▸ Aim of the task: Copy out each line of the data that holds the word "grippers".

▸ Data segment:
┄┄┄┄┄┄┄┄┄┄┄┄┄┄┄┄┄┄┄┄

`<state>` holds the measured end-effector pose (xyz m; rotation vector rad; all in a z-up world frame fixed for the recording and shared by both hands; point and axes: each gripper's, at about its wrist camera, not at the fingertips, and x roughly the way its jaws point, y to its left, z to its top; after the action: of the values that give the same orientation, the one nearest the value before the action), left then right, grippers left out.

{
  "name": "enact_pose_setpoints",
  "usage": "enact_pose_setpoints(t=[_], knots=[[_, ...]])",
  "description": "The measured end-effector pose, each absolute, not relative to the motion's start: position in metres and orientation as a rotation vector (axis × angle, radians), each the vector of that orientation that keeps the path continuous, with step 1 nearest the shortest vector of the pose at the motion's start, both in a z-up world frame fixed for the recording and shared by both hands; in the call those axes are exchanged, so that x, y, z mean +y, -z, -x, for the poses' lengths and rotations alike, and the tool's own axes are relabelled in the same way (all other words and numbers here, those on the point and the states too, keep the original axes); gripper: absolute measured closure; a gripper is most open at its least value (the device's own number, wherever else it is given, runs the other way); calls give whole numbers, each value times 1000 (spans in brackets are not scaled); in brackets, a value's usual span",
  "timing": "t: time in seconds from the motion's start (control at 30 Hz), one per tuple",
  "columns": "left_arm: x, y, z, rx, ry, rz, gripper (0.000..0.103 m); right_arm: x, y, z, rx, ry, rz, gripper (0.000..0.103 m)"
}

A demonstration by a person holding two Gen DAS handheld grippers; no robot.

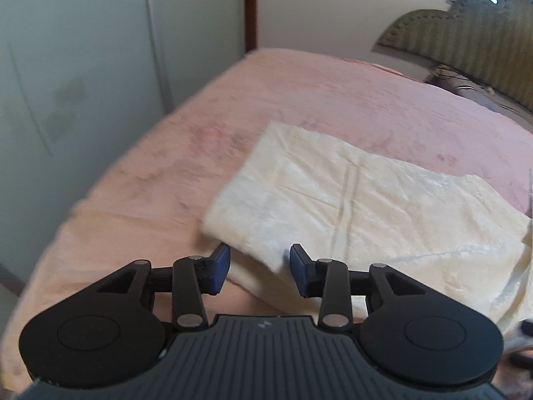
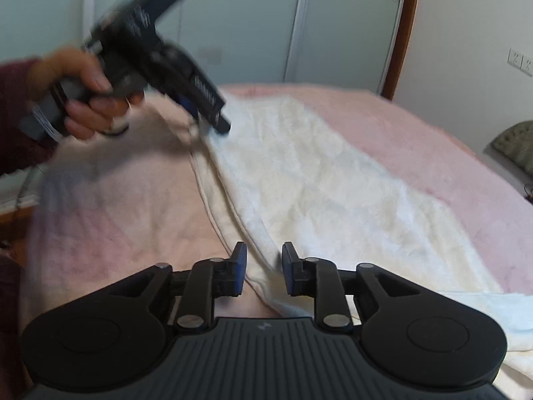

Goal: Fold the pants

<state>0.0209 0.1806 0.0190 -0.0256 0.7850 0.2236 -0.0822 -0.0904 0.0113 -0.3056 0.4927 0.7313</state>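
Cream-white pants [image 1: 349, 200] lie spread on a pink bedspread [image 1: 299, 100]. In the left wrist view my left gripper [image 1: 260, 271] is open, its blue pads on either side of a corner of the cloth near the bed's front edge. In the right wrist view the pants [image 2: 316, 193] run away from me across the bed. My right gripper [image 2: 264, 273] is open with the pants' seamed edge between its fingers. The left gripper [image 2: 213, 123] also shows there, blurred, held by a hand at the pants' far end.
The pink bedspread [image 2: 416, 140] covers the bed. A green padded headboard [image 1: 466, 43] stands at the back right. Pale wardrobe doors [image 1: 83, 66] and a brown door frame [image 2: 399, 33] lie beyond the bed. The bed edge drops off at the left.
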Motion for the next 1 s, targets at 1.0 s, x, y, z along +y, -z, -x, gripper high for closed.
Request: enact_pose_setpoints(t=[1.0], knots=[[-50,44,-85,917,704,-28,47,-396,-4,-192,757,224,-319,48]])
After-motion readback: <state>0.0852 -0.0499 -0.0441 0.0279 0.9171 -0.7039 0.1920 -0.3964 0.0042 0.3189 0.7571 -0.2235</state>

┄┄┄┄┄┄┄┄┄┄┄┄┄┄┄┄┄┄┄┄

▸ Reply:
`<state>` holds the measured end-effector pose (xyz m; rotation vector rad; all in a z-up world frame fixed for the recording and shared by both hands; point and axes: each gripper's, at about its wrist camera, not at the fingertips, and x roughly the way its jaws point, y to its left, z to its top; after the action: of the values that give the same orientation, the one nearest the value before the action), left then right, grippers left out.
A demonstration by a person holding two Gen DAS handheld grippers; no robot.

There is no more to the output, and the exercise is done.